> _Requirement_
Go through the entries below from the first line and output each one exactly, up to and including the line with "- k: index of".

Data entries
------------------------------------------------
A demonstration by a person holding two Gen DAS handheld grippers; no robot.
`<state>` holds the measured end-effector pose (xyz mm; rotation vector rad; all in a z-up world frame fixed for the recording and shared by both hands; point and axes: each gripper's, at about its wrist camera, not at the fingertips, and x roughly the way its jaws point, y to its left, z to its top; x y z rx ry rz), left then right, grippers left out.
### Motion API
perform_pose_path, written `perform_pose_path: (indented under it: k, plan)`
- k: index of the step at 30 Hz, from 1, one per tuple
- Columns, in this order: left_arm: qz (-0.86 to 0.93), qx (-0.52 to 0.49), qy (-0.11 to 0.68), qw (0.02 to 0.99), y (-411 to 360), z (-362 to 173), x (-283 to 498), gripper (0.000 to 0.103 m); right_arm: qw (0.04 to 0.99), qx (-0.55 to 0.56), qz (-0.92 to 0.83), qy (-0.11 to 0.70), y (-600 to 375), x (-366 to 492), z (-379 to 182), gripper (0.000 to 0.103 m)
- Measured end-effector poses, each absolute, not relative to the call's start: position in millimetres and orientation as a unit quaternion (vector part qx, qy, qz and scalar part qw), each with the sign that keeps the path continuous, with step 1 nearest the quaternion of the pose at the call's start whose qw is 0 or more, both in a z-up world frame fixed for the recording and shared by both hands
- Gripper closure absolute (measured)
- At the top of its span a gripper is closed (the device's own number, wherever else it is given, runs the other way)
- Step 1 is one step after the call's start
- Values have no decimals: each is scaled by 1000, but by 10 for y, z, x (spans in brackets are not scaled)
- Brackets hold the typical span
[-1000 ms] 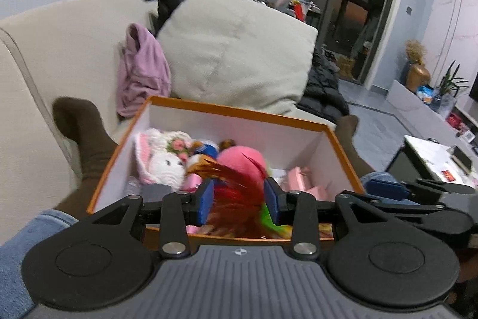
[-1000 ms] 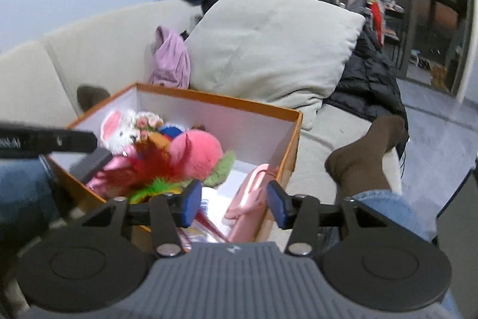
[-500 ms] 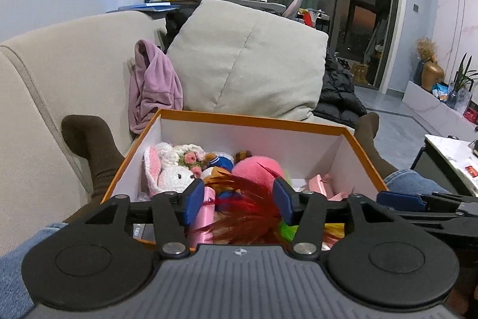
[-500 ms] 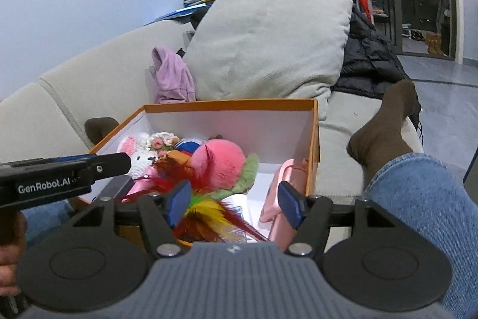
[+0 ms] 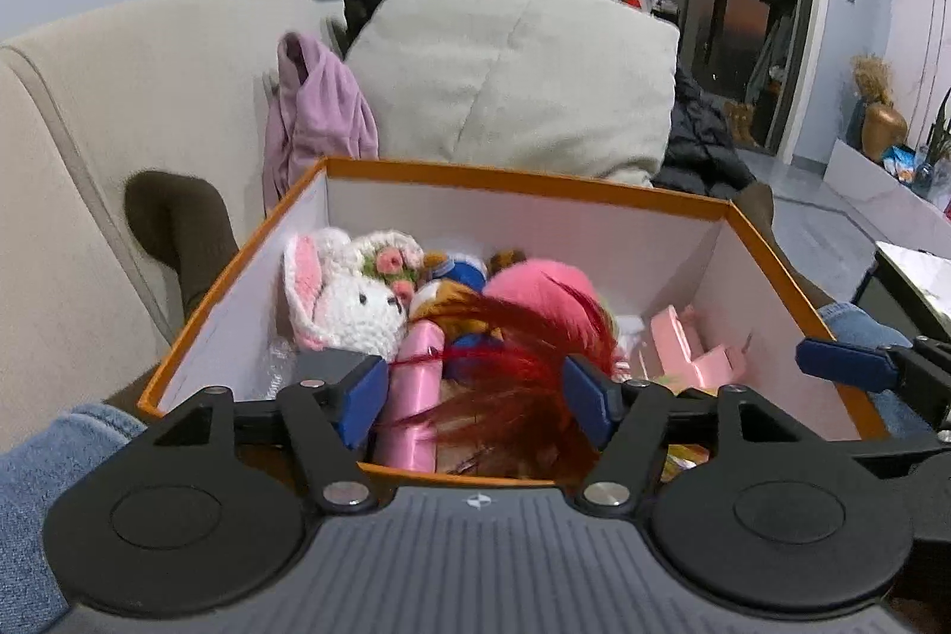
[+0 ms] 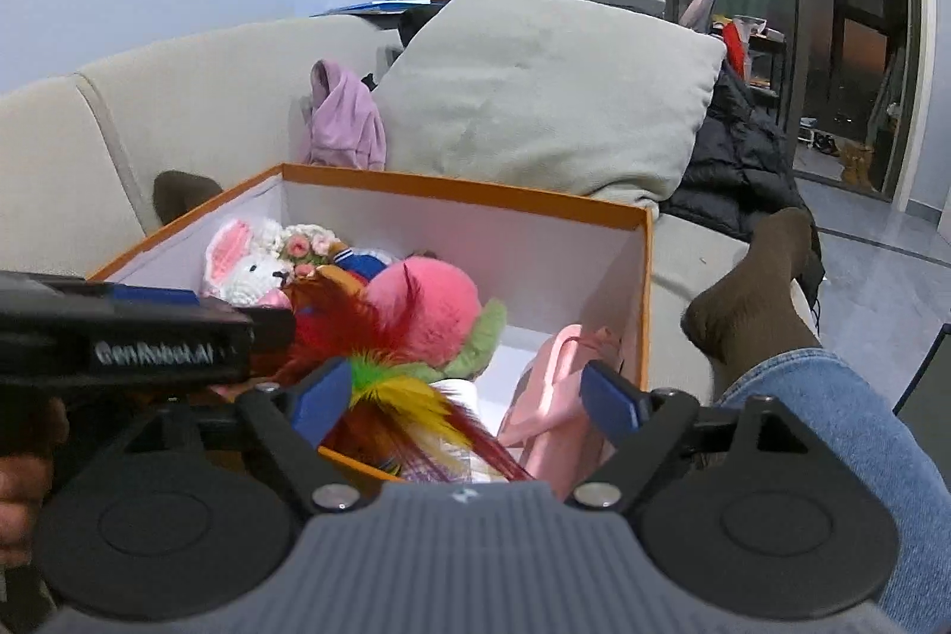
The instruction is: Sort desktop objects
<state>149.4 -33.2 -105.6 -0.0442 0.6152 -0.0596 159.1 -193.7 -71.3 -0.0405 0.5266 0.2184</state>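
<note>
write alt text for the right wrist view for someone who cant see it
The right gripper, fingers open, hovers over an orange-rimmed box on a sofa, holding a crochet bunny, pink plush, coloured feathers and a pink case. The left gripper enters from the left.

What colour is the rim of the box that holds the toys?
Orange; the inner walls are white. The box rim shows best in the right wrist view.

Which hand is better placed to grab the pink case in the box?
Probably the right. The right gripper stands open with the pink case just inside its right finger, while the left gripper faces red feathers and a pink ribbon roll.
</note>
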Motion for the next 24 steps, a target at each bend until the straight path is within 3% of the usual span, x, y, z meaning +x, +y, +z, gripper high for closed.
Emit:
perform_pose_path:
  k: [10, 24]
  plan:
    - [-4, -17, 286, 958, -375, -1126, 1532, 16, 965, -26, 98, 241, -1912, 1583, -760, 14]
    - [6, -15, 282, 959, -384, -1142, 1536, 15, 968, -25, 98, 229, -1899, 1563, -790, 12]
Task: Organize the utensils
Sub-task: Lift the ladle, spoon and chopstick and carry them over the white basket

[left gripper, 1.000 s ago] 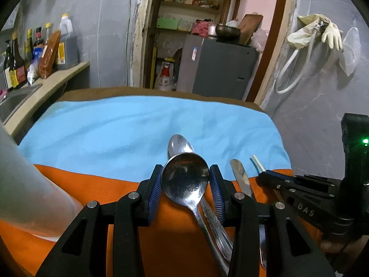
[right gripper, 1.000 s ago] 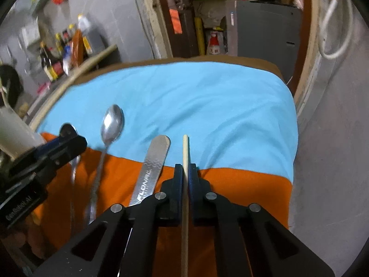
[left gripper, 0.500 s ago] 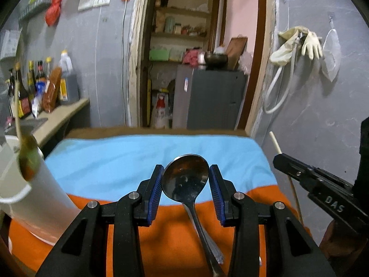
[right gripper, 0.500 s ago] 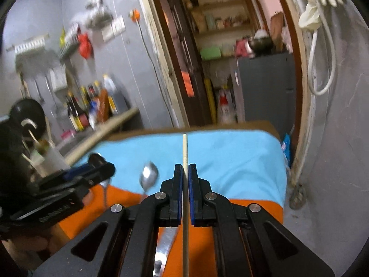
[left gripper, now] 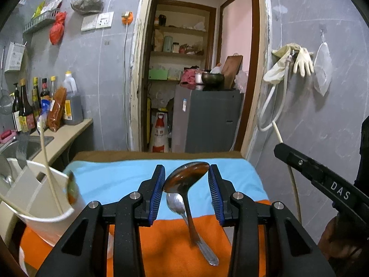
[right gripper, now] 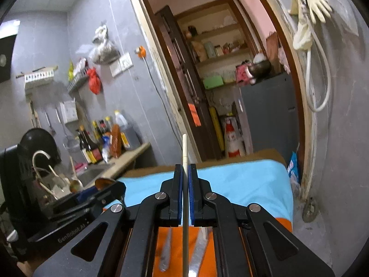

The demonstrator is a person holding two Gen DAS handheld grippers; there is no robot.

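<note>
Left wrist view: the left gripper (left gripper: 186, 190) is pinching a spoon (left gripper: 185, 180); the right gripper (right gripper: 185, 192) is clamping a chopstick (right gripper: 184, 152). Both should travel steadily toward the white holder (left gripper: 39, 198).

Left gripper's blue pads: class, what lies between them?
In the left wrist view, a steel spoon has its bowl clamped between the left gripper pads, handle pointing back toward the camera. A second spoon lies on the cloth beneath it.

Holder (left gripper: 43, 198) left of spoon (left gripper: 176, 202), seemingly.
</note>
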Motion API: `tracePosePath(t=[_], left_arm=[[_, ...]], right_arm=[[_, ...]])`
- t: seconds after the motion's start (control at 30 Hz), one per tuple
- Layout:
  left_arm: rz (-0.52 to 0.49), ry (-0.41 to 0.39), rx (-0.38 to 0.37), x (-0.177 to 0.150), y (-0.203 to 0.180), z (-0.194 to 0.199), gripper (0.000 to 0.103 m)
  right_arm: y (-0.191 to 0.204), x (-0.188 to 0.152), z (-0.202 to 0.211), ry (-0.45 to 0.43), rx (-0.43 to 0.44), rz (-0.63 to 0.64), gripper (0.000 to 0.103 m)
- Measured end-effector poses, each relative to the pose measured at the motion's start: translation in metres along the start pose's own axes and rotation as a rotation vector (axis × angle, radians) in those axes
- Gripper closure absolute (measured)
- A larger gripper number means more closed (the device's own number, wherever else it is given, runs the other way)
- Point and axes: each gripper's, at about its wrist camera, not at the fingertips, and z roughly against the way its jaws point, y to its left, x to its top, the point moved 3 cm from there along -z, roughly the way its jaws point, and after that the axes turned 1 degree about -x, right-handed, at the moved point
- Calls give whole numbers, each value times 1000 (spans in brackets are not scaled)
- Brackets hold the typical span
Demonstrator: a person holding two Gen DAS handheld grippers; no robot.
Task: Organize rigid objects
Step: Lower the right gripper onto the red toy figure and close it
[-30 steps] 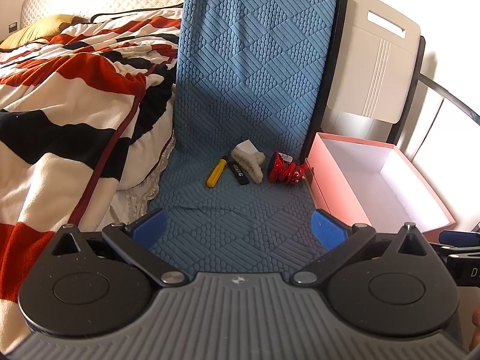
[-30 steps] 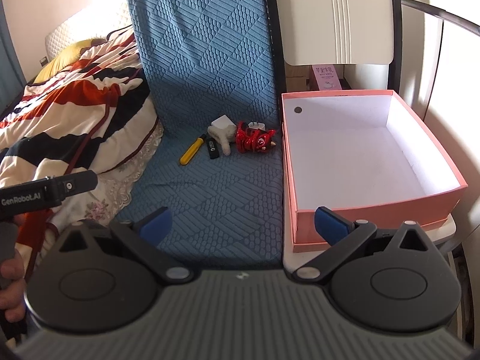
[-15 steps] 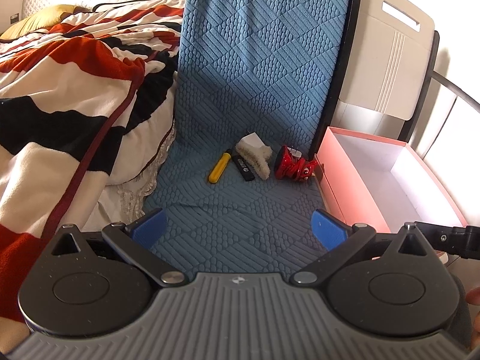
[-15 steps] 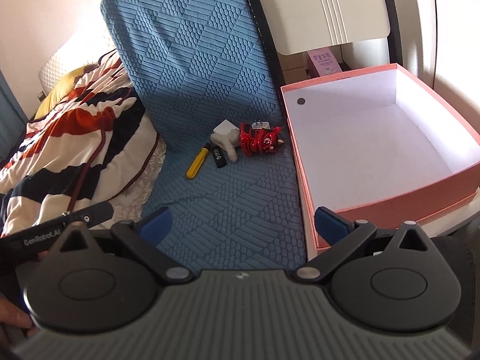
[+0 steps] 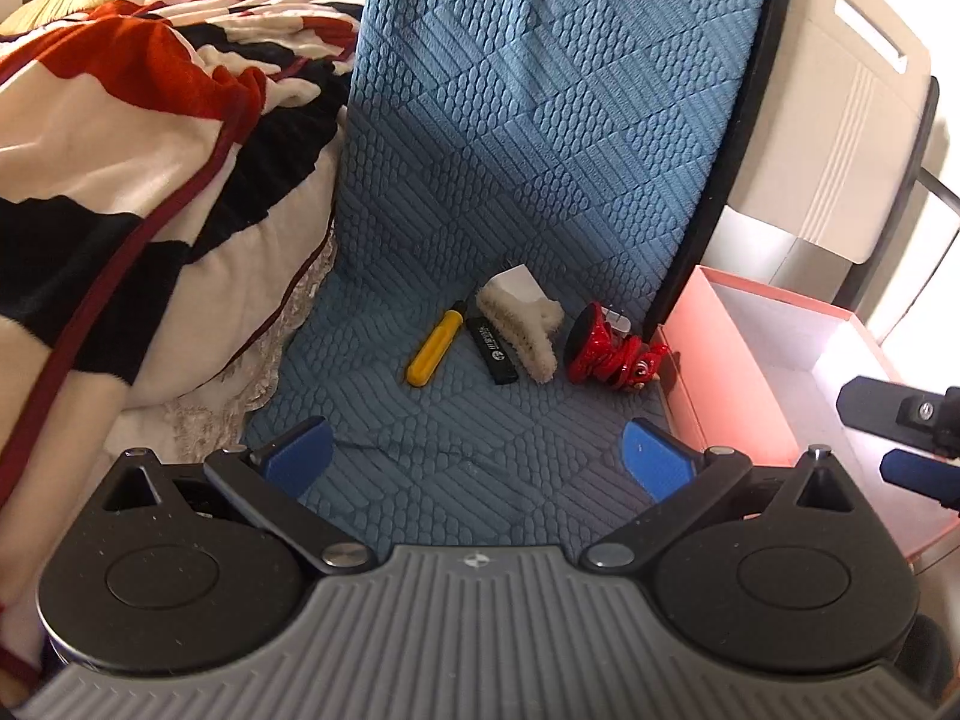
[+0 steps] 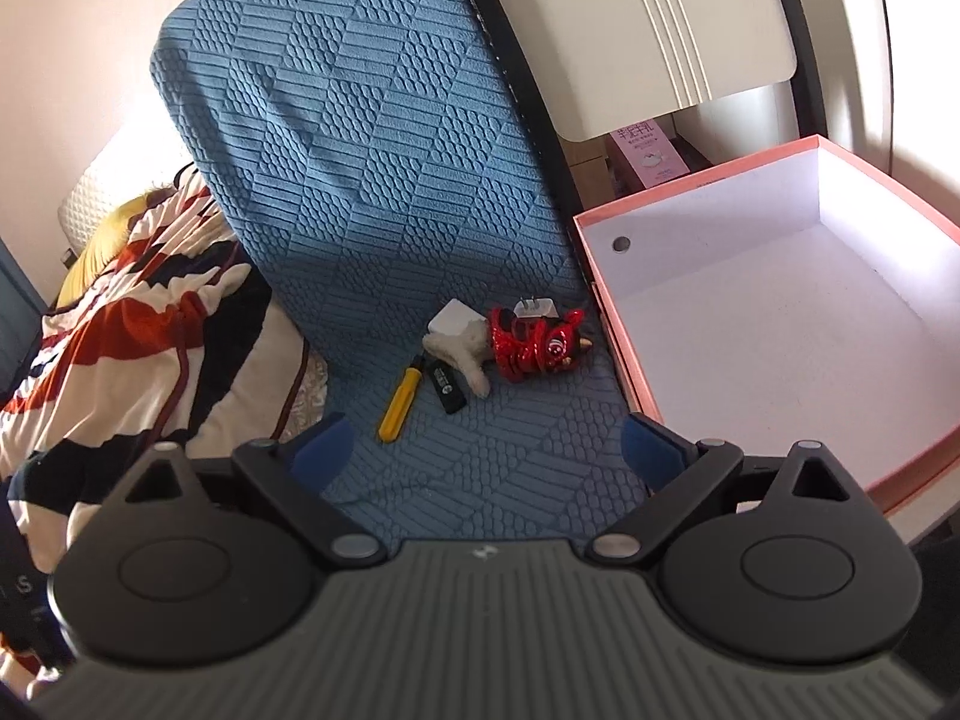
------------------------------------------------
> _Completed task_
A demonstration by a person holding two Gen DAS handheld grippers; no robot.
`<state>` holds the measured end-effector pose (xyz mm; rotation vector rad; all in a z-up world frame fixed for the recording and shared by both hands; point and axes: each gripper's, at about its wrist camera, not at the fingertips, and x roughly the way its jaws point, y to its left, z to its top; x y z rx ry rz), left then right, grippers left out.
### Motion API
perform_pose_path, written `perform_pose_path: (indented under it: k, plan)`
- k: index of the step at 30 Hz, from 1, one per tuple

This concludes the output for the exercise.